Project description:Non-freezing cold injury develops after sustained exposure to cold temperatures, resulting in tissue cooling but not freezing. This can result in persistent sensory disturbance of the hands and feet including numbness, paraesthesia and chronic pain. Both vascular and neurological aetiologies of this pain have been suggested but remain unproven. We prospectively approached patients referred for clinical assessment of chronic pain following non-freezing cold injury between 12 February 2014 and 30 November 2016. Of 47 patients approached, 42 consented to undergo detailed neurological evaluations including: questionnaires to detail pain location and characteristics, structured neurological examination, quantitative sensory testing, nerve conduction studies and skin biopsy for intraepidermal nerve fibre assessment.

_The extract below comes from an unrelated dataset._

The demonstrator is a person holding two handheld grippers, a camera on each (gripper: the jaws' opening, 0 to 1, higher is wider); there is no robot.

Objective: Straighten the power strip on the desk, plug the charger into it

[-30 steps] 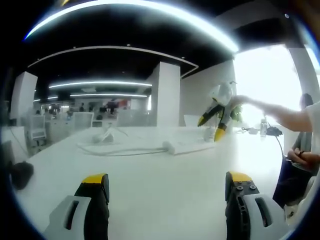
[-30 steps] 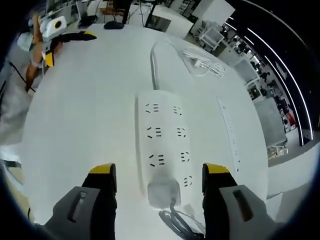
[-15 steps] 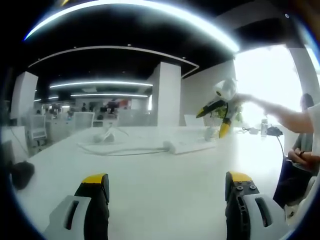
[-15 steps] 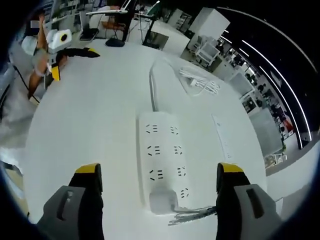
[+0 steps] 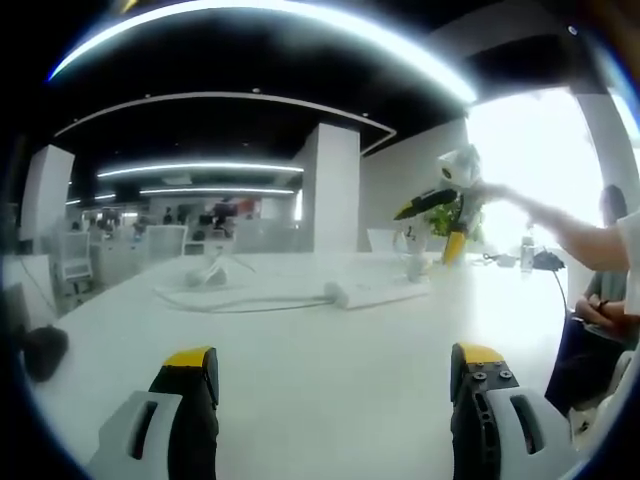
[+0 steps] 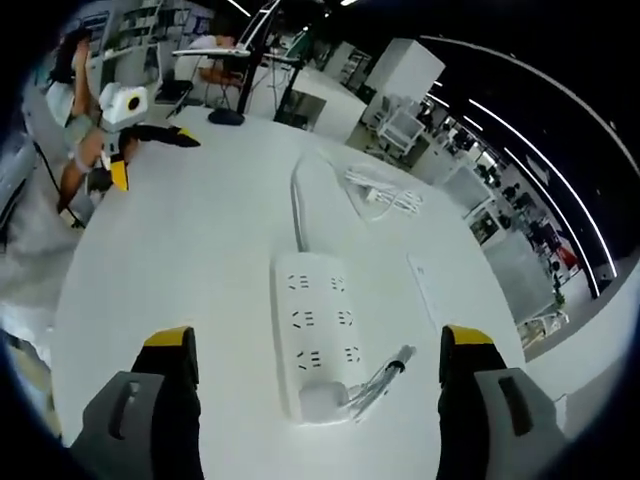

Of the 42 study participants, all had experienced non-freezing cold injury while serving in the UK armed services and the majority were of African descent (76.2%) and male (95.2%). Many participants reported multiple exposures to cold. The median time between initial injury and referral was 3.72 years. Pain was principally localized to the hands and the feet, neuropathic in nature and in all study participants associated with cold hypersensitivity. Clinical examination and quantitative sensory testing were consistent with a sensory neuropathy. In all cases, large fibre nerve conduction studies were normal. The intraepidermal nerve fibre density was markedly reduced with 90.5% of participants having a count at or below the 0.05 centile of published normative controls. Using the Neuropathic Pain Special Interest Group of the International Association for the Study of Pain grading for neuropathic pain, 100% had probable and 95.2% definite neuropathic pain. Chronic non-freezing cold injury is a disabling neuropathic pain disorder due to a sensory neuropathy. Why some individuals develop an acute painful sensory neuropathy on sustained cold exposure is not yet known, but individuals of African descent appear vulnerable. Screening tools, such as the DN4 questionnaire, and treatment algorithms for neuropathic pain should now be used in the management of these patients.